STILL ALICE di Richard Glatzer e Wash Westmoreland
Still Alice può avere una doppia lettura: quella di onesta, convenzionale biografia, priva di ambizioni artistiche e volta a produrre un messaggio sociale ed umano.
Ma Still Alice è anche un film pericoloso, che struttura un mondo in cui la malattia diventa il solo rifugio per la protagonista (del resto la Moore è talmente brava da riuscire a stratificare un personaggio cognitivamente alla deriva.). Una lettura, questa, che non credo fosse nell’intenzione degli autori; semplicemente uno “scarto” filmico, un effetto collaterale che mi è balzato agli occhi.
“Hai avuto una vita rimarchevole” – dice Alice a se stessa; “Una carriera eccezionale, un bel matrimonio, tre figli”. Alice, insegnante accademica, moglie, madre comprensiva, ottima cuoca; capace di scrivere un testo di linguistica tradotto in tutto il mondo ed al contempo cullare tre bambini. Obblighi sociali assolti con ferrea dedizione, dimenticando se stessa in un’illusione di vita. E forse ora, in quei vuoti di memoria, in quel ritorno all’infanzia (la spiaggia, il padre, i giochi) Alice sta recuperando il senso dell’essere. Ed il sorriso finale sembra il dolce smarrimento in una pace ritrovata: “love”.
GEMMA BOVERY DI ANNE FONTAINE
Gemma Bovery è il classico esempio di film che compiace il pubblico in cerca di un sottile piacere intellettuale; sottile quanto sterile e vacuo. Questa vicenda narrata con un doppio registro – quello dell’io narrante di Fabrice Luchini, e quello dell’io onnisciente della regista, entrambi invadenti – resta un divertissement con le leziosità tipiche del cinema francese contemporaneo.
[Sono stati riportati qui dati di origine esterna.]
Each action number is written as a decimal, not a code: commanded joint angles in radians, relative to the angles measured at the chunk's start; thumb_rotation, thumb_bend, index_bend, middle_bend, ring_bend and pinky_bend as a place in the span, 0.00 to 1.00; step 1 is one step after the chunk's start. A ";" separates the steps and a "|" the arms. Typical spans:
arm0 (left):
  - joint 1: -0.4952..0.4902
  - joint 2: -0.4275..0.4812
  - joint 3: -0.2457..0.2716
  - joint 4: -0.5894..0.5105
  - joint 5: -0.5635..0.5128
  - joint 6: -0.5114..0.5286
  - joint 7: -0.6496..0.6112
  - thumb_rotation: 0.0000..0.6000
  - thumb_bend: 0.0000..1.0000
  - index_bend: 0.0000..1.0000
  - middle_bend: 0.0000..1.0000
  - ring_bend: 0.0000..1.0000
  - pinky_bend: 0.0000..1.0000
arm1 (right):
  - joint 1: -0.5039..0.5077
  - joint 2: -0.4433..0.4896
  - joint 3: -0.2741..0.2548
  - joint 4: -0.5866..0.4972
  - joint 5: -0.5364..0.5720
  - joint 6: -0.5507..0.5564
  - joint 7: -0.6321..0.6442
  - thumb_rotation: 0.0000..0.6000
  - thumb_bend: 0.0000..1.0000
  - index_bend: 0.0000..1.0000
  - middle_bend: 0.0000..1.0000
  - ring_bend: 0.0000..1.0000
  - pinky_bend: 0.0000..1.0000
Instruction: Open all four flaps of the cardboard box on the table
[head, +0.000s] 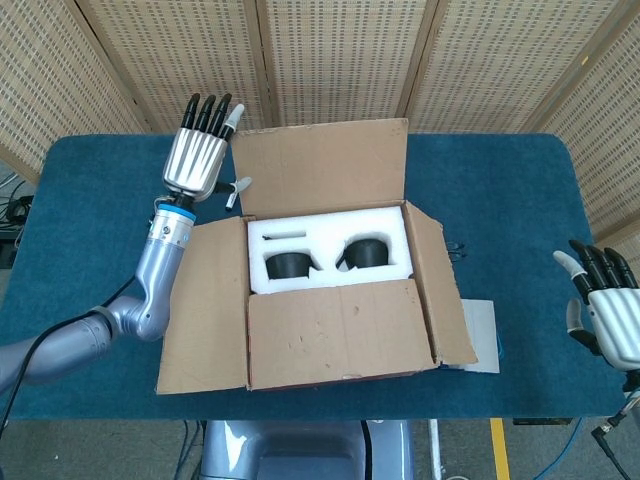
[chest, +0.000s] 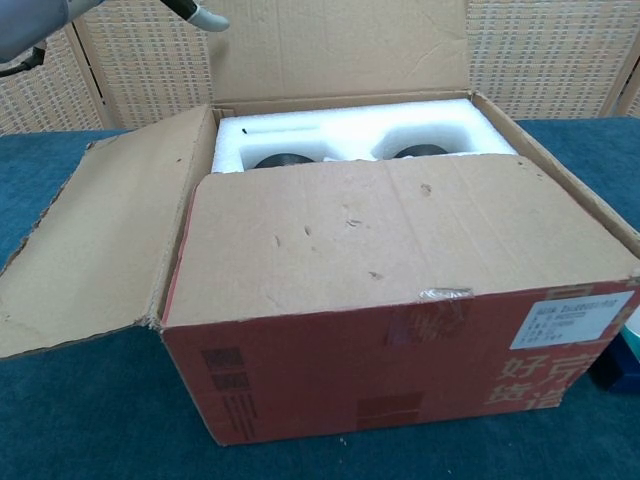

I due registri si sovrappongono senza mai armonizzarsi, ed il gioco letterario è talmente scoperto e dichiarato ad ogni inquadratura da non lasciare alcuno spazio allo spettatore pensante. Ci si ritrova con una struttura ingombrante che preordina materiale modesto. La Fontaine cerca di vivacizzare schemi già visti con una regia nervosa e moderna, ma il risultato è meramente illustrativo: un colorato bozzettismo. Luchini è imbarazzante nella sua fissità senile; la Arterton resta un soffio primaverile che non diventa mai vero personaggio.